▶ _WHAT YOU SHOULD DO_
Retype the listing that follows, exactly as written.

▶ _RECORDED INFORMATION_
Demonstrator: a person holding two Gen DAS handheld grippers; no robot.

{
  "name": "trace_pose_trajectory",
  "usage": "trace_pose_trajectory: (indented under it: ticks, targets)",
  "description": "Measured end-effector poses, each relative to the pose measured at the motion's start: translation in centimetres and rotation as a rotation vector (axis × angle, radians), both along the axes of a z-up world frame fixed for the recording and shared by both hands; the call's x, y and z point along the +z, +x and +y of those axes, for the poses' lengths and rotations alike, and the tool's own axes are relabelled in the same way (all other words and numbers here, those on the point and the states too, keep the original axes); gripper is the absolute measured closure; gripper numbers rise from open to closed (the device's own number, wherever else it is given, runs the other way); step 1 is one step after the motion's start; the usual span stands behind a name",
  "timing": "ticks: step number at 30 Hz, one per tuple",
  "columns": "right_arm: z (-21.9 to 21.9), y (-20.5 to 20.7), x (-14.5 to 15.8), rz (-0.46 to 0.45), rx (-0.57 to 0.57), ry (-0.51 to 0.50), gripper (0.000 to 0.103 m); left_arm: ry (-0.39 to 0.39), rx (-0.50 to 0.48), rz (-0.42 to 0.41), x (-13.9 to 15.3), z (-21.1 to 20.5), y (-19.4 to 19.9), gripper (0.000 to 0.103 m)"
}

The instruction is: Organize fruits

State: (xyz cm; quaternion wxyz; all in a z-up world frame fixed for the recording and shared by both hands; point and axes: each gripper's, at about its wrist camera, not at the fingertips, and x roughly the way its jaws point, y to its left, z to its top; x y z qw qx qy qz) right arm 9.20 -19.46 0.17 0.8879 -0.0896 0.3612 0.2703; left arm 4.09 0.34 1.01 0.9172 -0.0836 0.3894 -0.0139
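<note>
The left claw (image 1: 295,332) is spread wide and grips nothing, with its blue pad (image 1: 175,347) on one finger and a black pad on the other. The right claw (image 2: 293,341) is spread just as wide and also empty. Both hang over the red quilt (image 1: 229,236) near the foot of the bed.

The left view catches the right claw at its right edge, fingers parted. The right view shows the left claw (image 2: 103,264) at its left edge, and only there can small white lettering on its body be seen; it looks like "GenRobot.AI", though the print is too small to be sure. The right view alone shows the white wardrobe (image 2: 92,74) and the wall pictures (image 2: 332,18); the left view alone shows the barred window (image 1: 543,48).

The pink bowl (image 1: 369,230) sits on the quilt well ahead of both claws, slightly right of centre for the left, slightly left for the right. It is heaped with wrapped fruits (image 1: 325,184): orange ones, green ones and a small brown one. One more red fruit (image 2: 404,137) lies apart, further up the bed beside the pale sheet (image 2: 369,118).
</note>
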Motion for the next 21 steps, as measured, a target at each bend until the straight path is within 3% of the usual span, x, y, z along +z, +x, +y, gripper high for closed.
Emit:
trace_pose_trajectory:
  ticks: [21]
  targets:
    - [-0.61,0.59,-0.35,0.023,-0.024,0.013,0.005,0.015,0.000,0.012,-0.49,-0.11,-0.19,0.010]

▶ _TASK OUTPUT_
Demonstrator: a person holding two Gen DAS handheld grippers; no robot.

{
  "name": "trace_pose_trajectory",
  "usage": "trace_pose_trajectory: (indented under it: ticks, targets)",
  "description": "Measured end-effector poses, each relative to the pose measured at the motion's start: translation in centimetres and rotation as a rotation vector (axis × angle, radians), both along the axes of a z-up world frame fixed for the recording and shared by both hands; the call's x, y and z point along the +z, +x and +y of those axes, for the poses' lengths and rotations alike, and the tool's own axes are relabelled in the same way (all other words and numbers here, those on the point and the states too, keep the original axes); gripper is the absolute measured closure; gripper numbers rise from open to closed (the device's own number, wherever else it is given, runs the other way); step 1 is one step after the motion's start; the usual span stands behind a name",
  "timing": "ticks: step number at 30 Hz, one per tuple",
  "columns": "right_arm: z (-21.9 to 21.9), y (-20.5 to 20.7), x (-14.5 to 15.8), rz (-0.46 to 0.45), rx (-0.57 to 0.57), ry (-0.51 to 0.50), gripper (0.000 to 0.103 m); left_arm: ry (-0.39 to 0.39), rx (-0.50 to 0.48), rz (-0.42 to 0.41), x (-13.9 to 15.3), z (-21.1 to 20.5), y (-19.4 to 19.9), gripper (0.000 to 0.103 m)"
}

The instruction is: Organize fruits

State: (xyz cm; quaternion wxyz; all in a z-up world frame fixed for the recording and shared by both hands; point and axes: each gripper's, at about its wrist camera, not at the fingertips, and x roughly the way its jaws point, y to its left, z to its top; x y z qw qx qy qz) right arm 9.20 -19.46 0.17 0.8879 -0.0896 0.3612 0.2703; left arm 4.09 0.34 1.01 0.9172 -0.0836 0.3894 -0.0139
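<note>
The left claw (image 1: 295,332) is spread wide and grips nothing, with its blue pad (image 1: 175,347) on one finger and a black pad on the other. The right claw (image 2: 293,341) is spread just as wide and also empty. Both hang over the red quilt (image 1: 229,236) near the foot of the bed.

The left view catches the right claw at its right edge, fingers parted. The right view shows the left claw (image 2: 103,264) at its left edge, and only there can small white lettering on its body be seen; it looks like "GenRobot.AI", though the print is too small to be sure. The right view alone shows the white wardrobe (image 2: 92,74) and the wall pictures (image 2: 332,18); the left view alone shows the barred window (image 1: 543,48).

The pink bowl (image 1: 369,230) sits on the quilt well ahead of both claws, slightly right of centre for the left, slightly left for the right. It is heaped with wrapped fruits (image 1: 325,184): orange ones, green ones and a small brown one. One more red fruit (image 2: 404,137) lies apart, further up the bed beside the pale sheet (image 2: 369,118).
</note>
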Motion for the next 21 steps, as measured, a target at each bend until the straight path is within 3% of the usual span, x, y, z along +z, +x, +y, gripper high for closed.
Emit:
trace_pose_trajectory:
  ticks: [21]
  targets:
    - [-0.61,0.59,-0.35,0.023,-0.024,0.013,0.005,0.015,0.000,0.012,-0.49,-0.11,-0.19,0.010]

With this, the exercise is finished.